- Data provided -

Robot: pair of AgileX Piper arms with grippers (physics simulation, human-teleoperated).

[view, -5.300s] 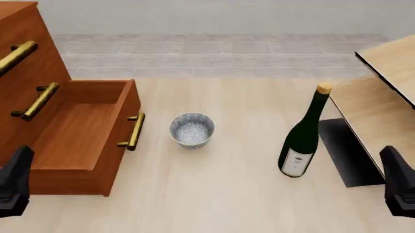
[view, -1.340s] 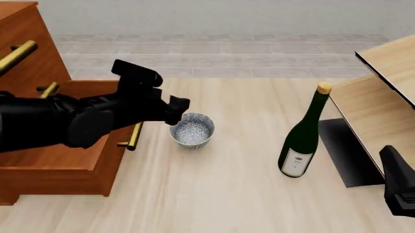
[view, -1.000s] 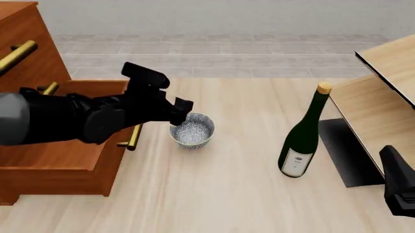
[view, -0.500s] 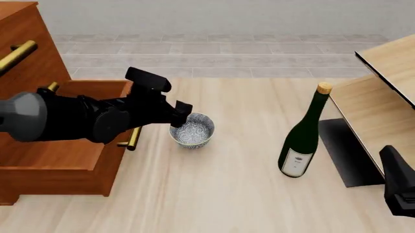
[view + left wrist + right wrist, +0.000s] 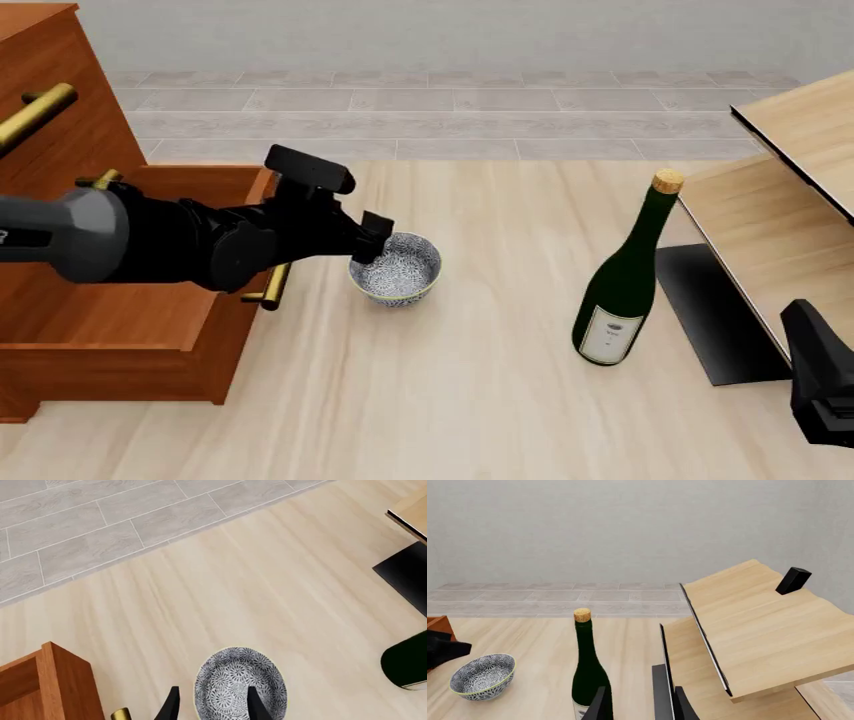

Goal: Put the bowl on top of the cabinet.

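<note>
The speckled white bowl (image 5: 396, 268) stands upright on the pale table, just right of the cabinet's (image 5: 60, 55) pulled-out lowest drawer (image 5: 160, 330). My left gripper (image 5: 371, 236) is open at the bowl's left rim. In the left wrist view one finger (image 5: 171, 707) is outside the bowl (image 5: 240, 687) and the other over its inside. Low at the near right, my right gripper (image 5: 642, 707) is open and holds nothing. Only the cabinet's upper edge shows at the frame corner.
A dark green wine bottle (image 5: 621, 290) with a cork stands right of the bowl. A pale light-wood unit (image 5: 787, 190) with black edges fills the right side. Brass bar handles (image 5: 274, 285) stick out from the drawer fronts. Grey tiled floor lies beyond the table.
</note>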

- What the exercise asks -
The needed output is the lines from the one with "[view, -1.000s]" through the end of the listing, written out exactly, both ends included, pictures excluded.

- Result of this exercise -
[view, -1.000s] 
[view, -0.500s] 
[view + left wrist + right wrist, +0.000s] 

Goal: Put the bowl on top of the cabinet.

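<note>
The speckled white bowl (image 5: 396, 268) stands upright on the pale table, just right of the cabinet's (image 5: 60, 55) pulled-out lowest drawer (image 5: 160, 330). My left gripper (image 5: 371, 236) is open at the bowl's left rim. In the left wrist view one finger (image 5: 171, 707) is outside the bowl (image 5: 240, 687) and the other over its inside. Low at the near right, my right gripper (image 5: 642, 707) is open and holds nothing. Only the cabinet's upper edge shows at the frame corner.
A dark green wine bottle (image 5: 621, 290) with a cork stands right of the bowl. A pale light-wood unit (image 5: 787, 190) with black edges fills the right side. Brass bar handles (image 5: 274, 285) stick out from the drawer fronts. Grey tiled floor lies beyond the table.
</note>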

This output requires no further additions.